You might want to be able to add a point to the list by specifying a coordinate pair. You could overload the addPoint()method to do this:

  // Add a point to the list
  public void addPoint(double x, double y) {
    addPoint(new Point(x, y));
  }

We just create a new Point object in the expression that is the argument to the other version of addPoint().

You might also want to create a PolyLine object from an array of coordinates. The constructor to do this would be:

  // Construct a polyline from an array of coordinates
   public PolyLine(double[][] coords) {
     if(coords != null) {
       // Create a one point list
       start = new ListPoint(new Point(coords[0][0], coords[0][1]));
                                               // First is start
       end = start;                            // as well as end

       // Now add the other points
       for(int i = 1; i < coords.length ; i++)
         addPoint(coords[i][0], coords[i][1]);
    }
  }

How It Works

The PolyLine class has the data members start and end that we saw in the diagram. These will reference the first and last points of the list, or null if the list is empty. Storing the end point in the list is not essential since we could always find it by going through the list starting with start. However, having a reference to the last point saves a lot of time when we want to add a point to the list. The constructor accepts an array of Point objects and starts the process of assembling the object, by creating a list containing one ListPoint object produced from the first element in the array. It then uses the addPoint() method to add all the remaining points in the array to the list.

Adding a point to the list is deceptively simple. All the addPoint() method does is create a ListPoint object from the Point object passed as an argument, sets the next member of the old end point in the list to refer to the new point and finally stores a reference to the new end point in the member end.

The method toString() will return a string representing the PolyLine object as a list of point coordinates. Note how the next member of the ListPoint objects controls the loop that runs through the list. When the last ListPoint object is reached, the next member will be returned as null, and the while loop will end. We can now give the PolyLine class a whirl.

Try It Out – Using PolyLine Objects

We can create a simple example to illustrate how to use the PolyLine class:

public class TryPolyLine {
  public static void main(String[] args) {
    // Create an array of coordinate pairs
    double[][] coords = { {1., 1.}, {1., 2.}, { 2., 3.},
                          {-3., 5.}, {-5., 1.}, {0., 0.} };

    // Create a polyline from the coordinates and display it
    PolyLine polygon = new PolyLine(coords);
    System.out.println(polygon);
    // Add a point and display the polyline again
    polygon.addPoint(10., 10.);
    System.out.println(polygon);

    // Create Point objects from the coordinate array
    Point[] points = new Point[coords.length];
    for(int i = 0; i < points.length; i++)
    points[i] = new Point(coords[i][0],coords[i][1]);

    // Use the points to create a new polyline and display it
    PolyLine newPoly = new PolyLine(points);
    System.out.println(newPoly);
  }
}

Remember that all three classes, Point, ListPoint, and PolyLine need to be together in the same directory as this class. If you have keyed everything in correctly, the program will output three PolyLine objects.

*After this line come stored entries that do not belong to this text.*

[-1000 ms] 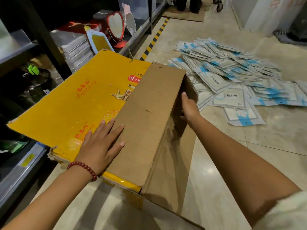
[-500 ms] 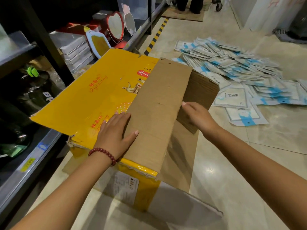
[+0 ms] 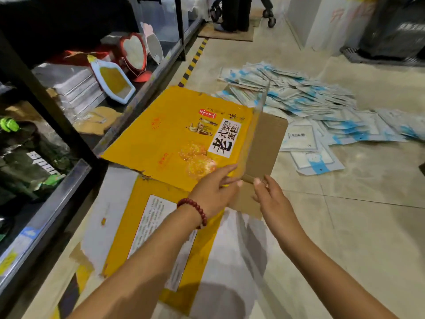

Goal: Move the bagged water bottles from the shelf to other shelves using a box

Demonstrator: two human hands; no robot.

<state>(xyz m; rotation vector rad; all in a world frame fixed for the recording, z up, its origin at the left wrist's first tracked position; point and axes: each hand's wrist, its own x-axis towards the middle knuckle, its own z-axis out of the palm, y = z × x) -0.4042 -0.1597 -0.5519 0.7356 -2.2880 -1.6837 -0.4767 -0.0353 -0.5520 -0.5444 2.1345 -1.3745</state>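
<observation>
Box: yellow printed carton, still partly flattened, lies on the tiled floor along the front edge of the dark shelf unit; its brown flap stands at the right-hand side.
Step in hand: squaring up the carton, by the look of it, so it can carry stock.
Doing it well: judged from here, fold along the existing creases, hold the yellow panel down while the brown flap is turned, and keep the torn near edge from ripping further.
Left hand: left hand, red bead bracelet at the wrist, reaches over the yellow panel, fingers extended and resting at the fold.
Right hand: right hand beside it, fingers loosely bent at the flap's near edge; a firm pinch cannot be told.
Bottles: bagged water bottles cannot be made out for certain; dark bagged goods sit on the lower shelf at left.
Also on the floor: blue-and-white packets heaped beyond the carton.
</observation>
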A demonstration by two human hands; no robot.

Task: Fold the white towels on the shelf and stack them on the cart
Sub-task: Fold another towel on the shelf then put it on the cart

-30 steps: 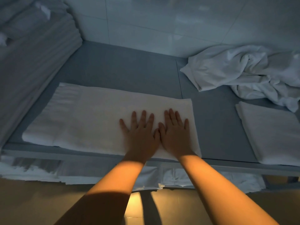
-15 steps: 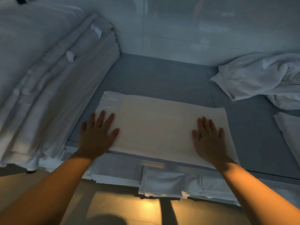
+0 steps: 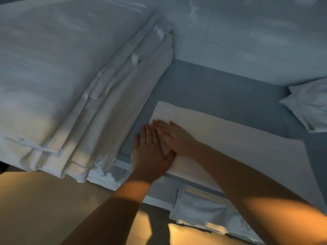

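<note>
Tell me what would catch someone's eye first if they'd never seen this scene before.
Both hands, left hand and right hand, lie flat side by side at the left end of a folded white towel spread along the front of the grey shelf. To the left rises a tall stack of folded white linens. At the far right edge, a crumpled white towel sits on the shelf.

Folded towel flat on shelf at near edge, both hands flat on its left end, tall towel stack at left, crumpled towel far right, more towels on the level beneath.
</note>
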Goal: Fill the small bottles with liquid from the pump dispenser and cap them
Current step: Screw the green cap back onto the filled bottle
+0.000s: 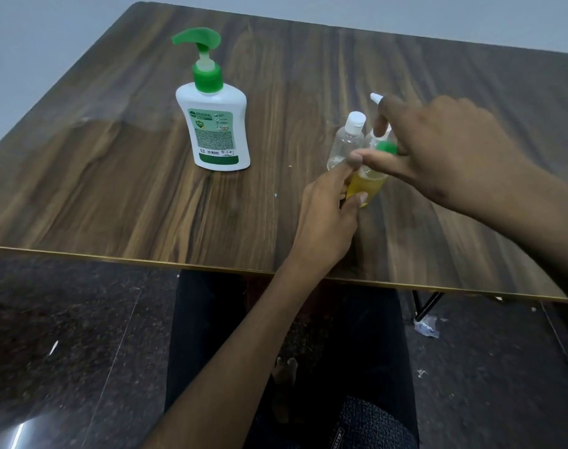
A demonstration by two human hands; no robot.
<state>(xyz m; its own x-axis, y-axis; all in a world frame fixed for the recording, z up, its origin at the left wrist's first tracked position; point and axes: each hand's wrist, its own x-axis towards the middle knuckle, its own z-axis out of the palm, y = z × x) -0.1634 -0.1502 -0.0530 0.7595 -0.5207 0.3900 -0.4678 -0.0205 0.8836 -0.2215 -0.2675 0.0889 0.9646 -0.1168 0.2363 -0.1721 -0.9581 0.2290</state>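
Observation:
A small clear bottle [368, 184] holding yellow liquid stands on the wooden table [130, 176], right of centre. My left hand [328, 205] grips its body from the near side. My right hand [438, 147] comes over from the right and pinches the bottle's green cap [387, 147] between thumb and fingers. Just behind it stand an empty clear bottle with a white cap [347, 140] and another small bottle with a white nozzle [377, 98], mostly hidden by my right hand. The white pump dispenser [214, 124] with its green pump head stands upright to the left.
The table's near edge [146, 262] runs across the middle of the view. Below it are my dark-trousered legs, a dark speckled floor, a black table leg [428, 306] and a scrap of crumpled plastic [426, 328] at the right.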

Polyline: (1.0,1.0) (1.0,2.0) (2.0,3.0) (-3.0,5.0) (-5.0,1.0) (0.0,0.0)
Polyline: (1.0,1.0) (1.0,2.0) (2.0,3.0) (-3.0,5.0) (-5.0,1.0) (0.0,0.0)
                                                               (10.0,10.0)
Polyline: (1.0,1.0) (1.0,2.0) (2.0,3.0) (-3.0,5.0) (-5.0,1.0) (0.0,0.0)

The first and the third lines of output are the same, with the coordinates from the coords array. The second has the extra point (10, 10) at the end.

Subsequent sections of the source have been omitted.